They all get a mamogram test that is 75% accurate. Of the healthy 9,900(10,000*.99)women, 7,425(9,900*.75) women will get a correct result saying cancer cancer is not present and 2,475(9,900*.25) will get an incorrect result saying cancer is present. Of the 100(10,000*.01) women who do have cancer, 75(100*.75) will get a correct result saying cancer is present and 25(100*.25) will get an incorrect result saying cancer is not present.

So, out of our total women 2,550(2,475+75) who received a positive result for cancer, only 75 truely have cancer. So if a woman tests positive for cancer, she is roughly 3%(75/2,550) likely to have cancer. On the other hand, out of our total women 7,450(7,425+25) who received a negative result for cancer, 25 will actually have cancer. So if a woman tests negative for cancer, she is roughly .3%(25/7,450) likely to have cancer.
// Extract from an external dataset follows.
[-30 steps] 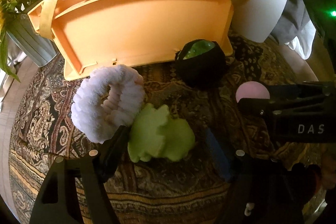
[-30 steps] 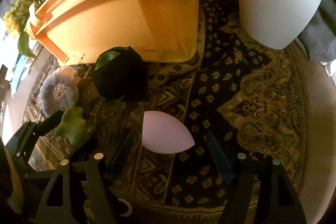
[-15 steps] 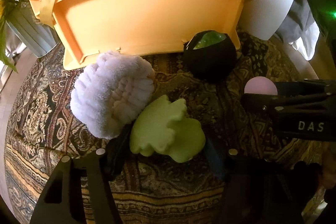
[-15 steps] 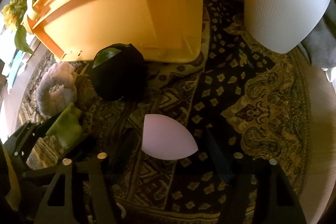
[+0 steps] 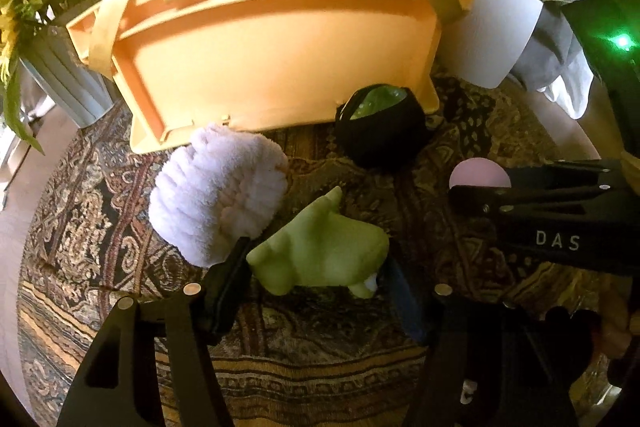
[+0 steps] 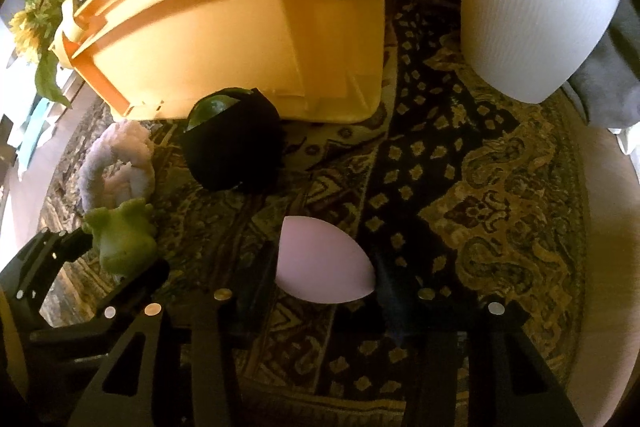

I had something like this puzzle for an interview to get into oxford university... they also tacked on the end:

What could they do to reduce the possibility of false positives. The answer I gave (and they expected) was 'take the test twice.' But I thinik that in the real world there would be a good chance that the failure is sytematic, not probabilistic, so a person that tests false positive once, probably has something different in their body chemistry that would always create false positives.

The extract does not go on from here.